* **What to work on**
In the data below, find the line containing "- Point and", then set down that line and every later line up to and including the line containing "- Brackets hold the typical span", exactly.

* **Information shown**

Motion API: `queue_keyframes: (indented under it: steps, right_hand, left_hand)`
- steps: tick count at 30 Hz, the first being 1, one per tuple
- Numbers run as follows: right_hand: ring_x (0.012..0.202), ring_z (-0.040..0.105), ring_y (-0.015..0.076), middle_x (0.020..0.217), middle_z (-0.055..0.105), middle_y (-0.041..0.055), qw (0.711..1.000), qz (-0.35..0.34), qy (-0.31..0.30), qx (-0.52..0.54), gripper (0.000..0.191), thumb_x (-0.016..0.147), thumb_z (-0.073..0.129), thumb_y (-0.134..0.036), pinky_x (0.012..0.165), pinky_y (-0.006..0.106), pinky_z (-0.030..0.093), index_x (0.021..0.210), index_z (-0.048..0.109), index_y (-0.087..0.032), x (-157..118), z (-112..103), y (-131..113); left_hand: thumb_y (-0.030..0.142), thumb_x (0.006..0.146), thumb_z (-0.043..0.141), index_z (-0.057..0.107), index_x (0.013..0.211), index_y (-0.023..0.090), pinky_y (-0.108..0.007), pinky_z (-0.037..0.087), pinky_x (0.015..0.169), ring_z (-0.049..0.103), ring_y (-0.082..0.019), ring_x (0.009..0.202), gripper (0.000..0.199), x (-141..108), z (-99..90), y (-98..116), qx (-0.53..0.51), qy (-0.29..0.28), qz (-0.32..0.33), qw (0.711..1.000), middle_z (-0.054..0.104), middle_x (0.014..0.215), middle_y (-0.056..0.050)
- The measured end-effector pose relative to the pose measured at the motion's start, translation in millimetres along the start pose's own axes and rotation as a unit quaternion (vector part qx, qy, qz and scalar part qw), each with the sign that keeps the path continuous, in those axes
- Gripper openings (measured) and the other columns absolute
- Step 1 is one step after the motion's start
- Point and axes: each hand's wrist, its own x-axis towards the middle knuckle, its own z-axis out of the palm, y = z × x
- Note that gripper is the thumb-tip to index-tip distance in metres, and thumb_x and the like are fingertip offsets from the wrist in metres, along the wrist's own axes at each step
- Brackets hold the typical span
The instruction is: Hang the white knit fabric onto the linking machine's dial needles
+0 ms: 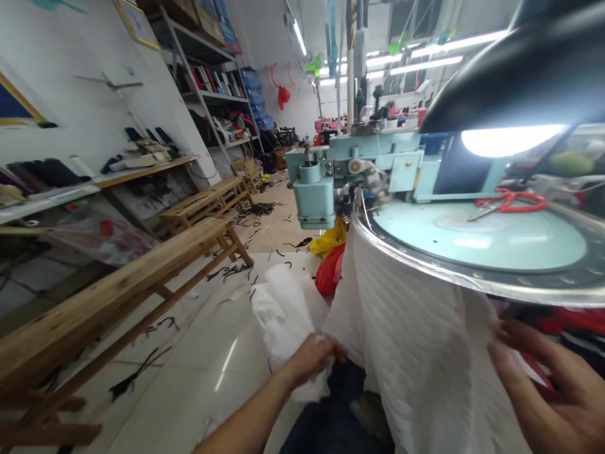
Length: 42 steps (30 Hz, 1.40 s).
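Observation:
A white ribbed fabric point(406, 328) hangs from the rim of a round dial point(425, 268) on a pale green linking machine point(314, 192). Low in the middle, my left hand point(316, 358) is closed on the fabric's left part, above my dark-clothed lap. More white cloth point(283, 309) lies beyond that hand. At the lower right, my right hand point(553, 384) pinches the fabric below the dial, its fingertips slightly blurred. Red-handled scissors point(513, 202) rest on top of the dial's pale plate.
A black lamp point(515, 69) shines over the dial at the upper right. Wooden benches point(142, 284) stand on the left. Dark scraps point(137, 372) litter the floor. Red point(329, 270) and yellow bags point(331, 238) sit beneath the machine. A loaded shelf point(212, 94) stands behind.

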Motion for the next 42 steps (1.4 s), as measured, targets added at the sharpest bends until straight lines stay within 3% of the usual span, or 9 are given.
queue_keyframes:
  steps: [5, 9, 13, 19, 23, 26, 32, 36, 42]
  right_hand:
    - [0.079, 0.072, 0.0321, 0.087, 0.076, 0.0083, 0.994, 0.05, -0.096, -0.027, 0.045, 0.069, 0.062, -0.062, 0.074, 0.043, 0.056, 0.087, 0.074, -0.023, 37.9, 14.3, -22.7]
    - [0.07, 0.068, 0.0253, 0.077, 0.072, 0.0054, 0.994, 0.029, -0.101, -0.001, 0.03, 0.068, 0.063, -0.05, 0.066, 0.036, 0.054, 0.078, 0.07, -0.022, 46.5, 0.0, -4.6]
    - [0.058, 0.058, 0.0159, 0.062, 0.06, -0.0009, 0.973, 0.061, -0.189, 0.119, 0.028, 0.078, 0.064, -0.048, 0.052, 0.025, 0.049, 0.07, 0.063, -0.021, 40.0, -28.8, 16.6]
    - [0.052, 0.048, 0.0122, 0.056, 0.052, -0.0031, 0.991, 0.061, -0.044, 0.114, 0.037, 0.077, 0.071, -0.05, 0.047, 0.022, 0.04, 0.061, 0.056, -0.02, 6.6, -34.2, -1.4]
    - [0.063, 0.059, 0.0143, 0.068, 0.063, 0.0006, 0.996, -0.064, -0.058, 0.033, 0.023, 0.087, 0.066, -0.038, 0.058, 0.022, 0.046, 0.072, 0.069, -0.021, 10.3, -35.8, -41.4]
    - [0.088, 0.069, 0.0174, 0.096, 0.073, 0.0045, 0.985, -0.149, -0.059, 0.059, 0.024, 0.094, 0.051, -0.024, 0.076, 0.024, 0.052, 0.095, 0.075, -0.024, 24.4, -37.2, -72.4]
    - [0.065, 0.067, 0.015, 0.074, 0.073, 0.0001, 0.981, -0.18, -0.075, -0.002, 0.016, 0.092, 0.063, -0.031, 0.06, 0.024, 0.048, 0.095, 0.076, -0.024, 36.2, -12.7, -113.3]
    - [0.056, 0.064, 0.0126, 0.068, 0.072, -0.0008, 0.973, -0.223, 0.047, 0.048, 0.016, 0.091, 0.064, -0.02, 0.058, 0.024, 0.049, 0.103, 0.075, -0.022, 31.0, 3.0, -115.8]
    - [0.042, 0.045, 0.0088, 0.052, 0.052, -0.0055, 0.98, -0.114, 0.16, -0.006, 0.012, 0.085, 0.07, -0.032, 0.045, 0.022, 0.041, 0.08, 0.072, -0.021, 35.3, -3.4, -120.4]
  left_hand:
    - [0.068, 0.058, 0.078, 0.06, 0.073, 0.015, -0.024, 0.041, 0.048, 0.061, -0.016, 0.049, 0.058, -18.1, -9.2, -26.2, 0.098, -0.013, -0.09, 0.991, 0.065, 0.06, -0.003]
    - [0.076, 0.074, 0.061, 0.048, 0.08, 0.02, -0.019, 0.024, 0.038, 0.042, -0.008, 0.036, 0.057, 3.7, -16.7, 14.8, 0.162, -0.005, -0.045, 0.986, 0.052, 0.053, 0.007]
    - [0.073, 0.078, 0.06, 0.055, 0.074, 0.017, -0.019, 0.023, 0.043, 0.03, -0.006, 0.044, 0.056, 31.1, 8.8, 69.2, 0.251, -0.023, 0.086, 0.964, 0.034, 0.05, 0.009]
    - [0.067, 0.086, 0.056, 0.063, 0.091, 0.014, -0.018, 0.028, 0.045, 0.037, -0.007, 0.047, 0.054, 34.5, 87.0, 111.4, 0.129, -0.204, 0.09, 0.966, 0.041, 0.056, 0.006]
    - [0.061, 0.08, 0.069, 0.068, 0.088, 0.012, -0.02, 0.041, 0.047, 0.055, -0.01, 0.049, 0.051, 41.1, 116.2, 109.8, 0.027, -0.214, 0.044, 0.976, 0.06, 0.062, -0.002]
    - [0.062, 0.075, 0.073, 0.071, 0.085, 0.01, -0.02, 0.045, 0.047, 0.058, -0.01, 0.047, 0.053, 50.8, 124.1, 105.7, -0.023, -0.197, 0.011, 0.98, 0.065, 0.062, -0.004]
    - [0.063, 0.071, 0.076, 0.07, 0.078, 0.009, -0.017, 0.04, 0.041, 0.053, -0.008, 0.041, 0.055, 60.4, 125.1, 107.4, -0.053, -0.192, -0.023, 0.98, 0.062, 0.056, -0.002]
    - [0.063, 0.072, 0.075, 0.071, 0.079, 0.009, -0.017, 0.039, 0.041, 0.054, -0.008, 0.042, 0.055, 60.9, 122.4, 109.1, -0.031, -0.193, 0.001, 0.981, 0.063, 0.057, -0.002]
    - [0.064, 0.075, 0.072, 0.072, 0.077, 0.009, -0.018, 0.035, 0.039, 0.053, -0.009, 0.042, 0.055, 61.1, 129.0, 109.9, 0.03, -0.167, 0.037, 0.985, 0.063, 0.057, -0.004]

* **Exercise output**
- Point and axes: each hand's wrist, its own x-axis towards the middle knuckle, its own z-axis out of the palm, y = z × x
- Note that gripper is the thumb-tip to index-tip distance in metres, and thumb_x and the like are fingertip offsets from the wrist in metres, along the wrist's own axes at each step
- Brackets hold the typical span

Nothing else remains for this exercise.